Disability Law Colorado Settles Lawsuit Against Department of Corrections on Behalf of Deaf and Hard of Hearing Incarcerated People
Settlement Will Assure Effective Communication, Accommodations
Disability Law Colorado (DLC) and the Colorado Department of Corrections (CDOC) have reached a settlement in a lawsuit DLC brought on behalf of Deaf and hard of hearing people incarcerated in CDOC’s custody. DLC is represented by student attorneys and their professors in the Civil Rights Clinic (CRC) at the University of Denver Sturm College of Law, as well as attorneys from the Civil Rights Education and Enforcement Center (CREEC) and the Denver law firm of Fox & Robertson.
The lawsuit alleged that CDOC was in violation of the Americans with Disabilities Act (ADA) by failing to provide sign language interpreters for medical appointments, classes, and other significant interactions; failing to provide equal access to notifications and alarms; and failing to provide and maintain hearing aids.
In the settlement, CDOC commits to ensure that Deaf incarcerated people have access to sign language interpreters for key interactions such as intake and orientation; medical appointments; educational, vocational, and religious programs; and preparation for parole and release. CDOC will provide captioned telephones for hard of hearing incarcerated people, and continue to provide – per an earlier settlement with CREEC – videophones for those who are Deaf. CDOC will also ensure that hard of hearing incarcerated people are evaluated by an audiologist and provided hearing aids if necessary; those with hearing aids will receive prompt repairs and replacement batteries.
The settlement requires CDOC to provide text-based notifications for incarcerated people who cannot hear announcements over the public address system, and to provide a visual or tactile alarm system to ensure that Deaf and hard of hearing incarcerated people are not left behind in emergencies.
The lawsuit was the result of a two-year investigation by student attorneys at the CRC, who reviewed thousands of pages of documents and conducted hundreds of interviews. The investigation revealed systemic discrimination against Deaf and hard of hearing people and led to the filing of the federal court complaint in March of 2021.
Later that year, the parties began to discuss settlement, culminating in the agreement announced today.

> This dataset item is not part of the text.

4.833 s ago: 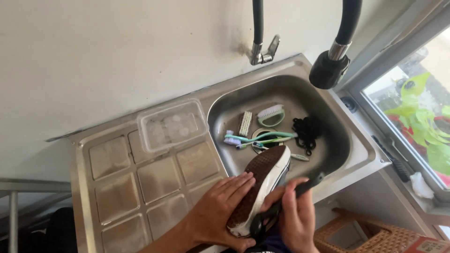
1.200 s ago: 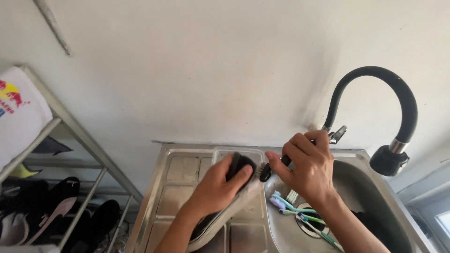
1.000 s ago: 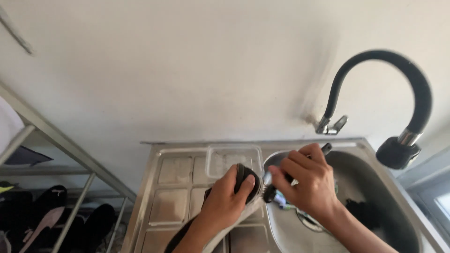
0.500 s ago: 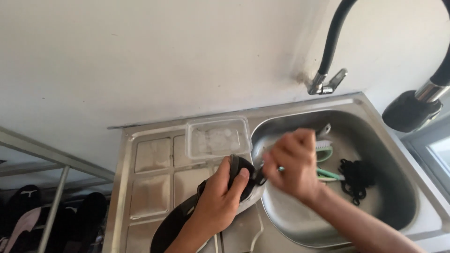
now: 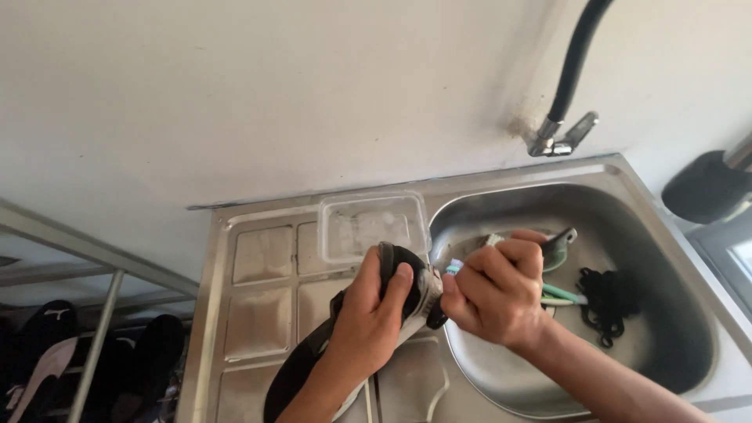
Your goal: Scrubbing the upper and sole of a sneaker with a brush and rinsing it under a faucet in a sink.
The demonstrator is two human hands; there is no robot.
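Left hand point(image 5: 374, 313) clamped on black shoe point(image 5: 395, 294), held over sink point(image 5: 627, 204) edge beside drainboard. Right hand point(image 5: 489, 294) closed around dark brush point(image 5: 558, 237), head pressed against shoe toe. Clear tub point(image 5: 374, 227) just behind.

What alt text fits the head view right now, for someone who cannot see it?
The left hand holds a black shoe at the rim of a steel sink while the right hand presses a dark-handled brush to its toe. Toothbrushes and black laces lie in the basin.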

This settlement will finally ensure that Deaf and hard of hearing people are treated equally in Colorado’s prisons – that, like others, they can understand and communicate with medical personnel, succeed in educational and vocational programs, be safe in emergencies, and prepare for parole and release,” said Carrie Griffin Basas, DLC’s Executive Director. “We commend the CDOC for working with us improve the conditions for Deaf and hard of hearing incarcerated people.”

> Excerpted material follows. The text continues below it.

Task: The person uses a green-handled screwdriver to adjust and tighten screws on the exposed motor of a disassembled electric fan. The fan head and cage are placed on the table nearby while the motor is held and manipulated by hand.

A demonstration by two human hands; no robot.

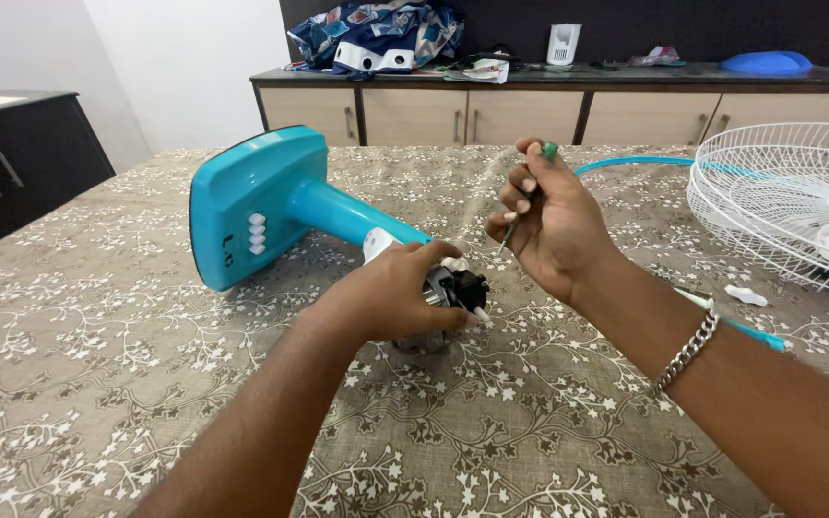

“For years, Deaf and hard of hearing people incarcerated by CDOC fought for their rights. We are grateful for their tenacity and courage. This settlement would not have been possible without their hard work and that of the multiple generations of Civil Rights Clinic student attorneys who fought alongside them,” added Professor Laura Rovner, Director of the Civil Rights Clinic. “We thank them, DLC, and our co-counsel for helping to bring about these critically important reforms.”
“We are excited for this important settlement and fortunate to have worked with DLC and d/Deaf and hard of hearing incarcerated people in this lawsuit,” said Pilar Gonzalez Morales, Director of the Accessibility Project at CREEC. “We commend the work of all the people held by CDOC who supported and helped us bring this lawsuit, as well as the work of our co-counsel partners.”
“We are grateful for DLC’s leadership in this important case, and for the courage of the individual incarcerated people who worked with us to document discrimination and craft the settlement,” said Amy Robertson, with the law firm of Fox & Robertson. We look forward to working with the CDOC to implement this ground-breaking settlement.”